> **Requirement**: Give back each line of the listing below that contains the string "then".

[Given information]

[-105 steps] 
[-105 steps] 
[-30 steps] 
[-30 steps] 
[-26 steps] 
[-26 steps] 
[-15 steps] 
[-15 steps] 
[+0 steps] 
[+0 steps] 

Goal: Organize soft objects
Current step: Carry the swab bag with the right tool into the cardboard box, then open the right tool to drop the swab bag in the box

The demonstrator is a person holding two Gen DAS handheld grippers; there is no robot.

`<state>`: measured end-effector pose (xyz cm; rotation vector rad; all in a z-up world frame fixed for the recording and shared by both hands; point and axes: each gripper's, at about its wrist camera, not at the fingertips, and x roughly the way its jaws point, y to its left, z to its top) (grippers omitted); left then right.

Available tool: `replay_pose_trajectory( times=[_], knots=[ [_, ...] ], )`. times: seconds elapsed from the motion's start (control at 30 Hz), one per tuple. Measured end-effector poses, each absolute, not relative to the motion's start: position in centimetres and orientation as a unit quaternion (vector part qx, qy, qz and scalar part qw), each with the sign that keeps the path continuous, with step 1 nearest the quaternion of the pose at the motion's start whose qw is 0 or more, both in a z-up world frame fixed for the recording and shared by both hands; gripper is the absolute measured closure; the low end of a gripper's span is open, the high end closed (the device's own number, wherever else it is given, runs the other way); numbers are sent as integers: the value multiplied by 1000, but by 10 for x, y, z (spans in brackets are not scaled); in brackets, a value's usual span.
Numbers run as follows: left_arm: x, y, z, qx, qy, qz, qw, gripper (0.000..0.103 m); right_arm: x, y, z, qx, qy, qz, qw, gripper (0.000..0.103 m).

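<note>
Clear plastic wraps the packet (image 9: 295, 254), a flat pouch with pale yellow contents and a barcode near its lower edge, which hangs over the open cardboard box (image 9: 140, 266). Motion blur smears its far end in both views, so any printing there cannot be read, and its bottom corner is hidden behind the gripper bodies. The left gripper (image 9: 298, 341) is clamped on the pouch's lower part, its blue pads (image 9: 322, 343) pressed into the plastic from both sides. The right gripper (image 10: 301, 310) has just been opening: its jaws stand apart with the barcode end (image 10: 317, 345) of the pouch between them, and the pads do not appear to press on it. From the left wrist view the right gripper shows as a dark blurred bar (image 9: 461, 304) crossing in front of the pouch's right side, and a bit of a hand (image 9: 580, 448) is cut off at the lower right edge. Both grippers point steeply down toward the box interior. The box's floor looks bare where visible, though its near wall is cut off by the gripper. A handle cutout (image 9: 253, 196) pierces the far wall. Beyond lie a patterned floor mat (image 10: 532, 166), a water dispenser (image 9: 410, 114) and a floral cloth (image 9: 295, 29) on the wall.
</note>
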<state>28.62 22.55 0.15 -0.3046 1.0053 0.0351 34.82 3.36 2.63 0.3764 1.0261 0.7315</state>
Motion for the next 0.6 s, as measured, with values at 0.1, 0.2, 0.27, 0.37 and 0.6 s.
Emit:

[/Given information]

> **Written reply**:
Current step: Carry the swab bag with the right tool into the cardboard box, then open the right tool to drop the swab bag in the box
`<state>`: measured end-effector pose (xyz cm; rotation vector rad; all in a z-up world frame fixed for the recording and shared by both hands; point and axes: each gripper's, at about its wrist camera, not at the fingertips, and x roughly the way its jaws point, y to its left, z to its top) (grippers omitted); left then right.

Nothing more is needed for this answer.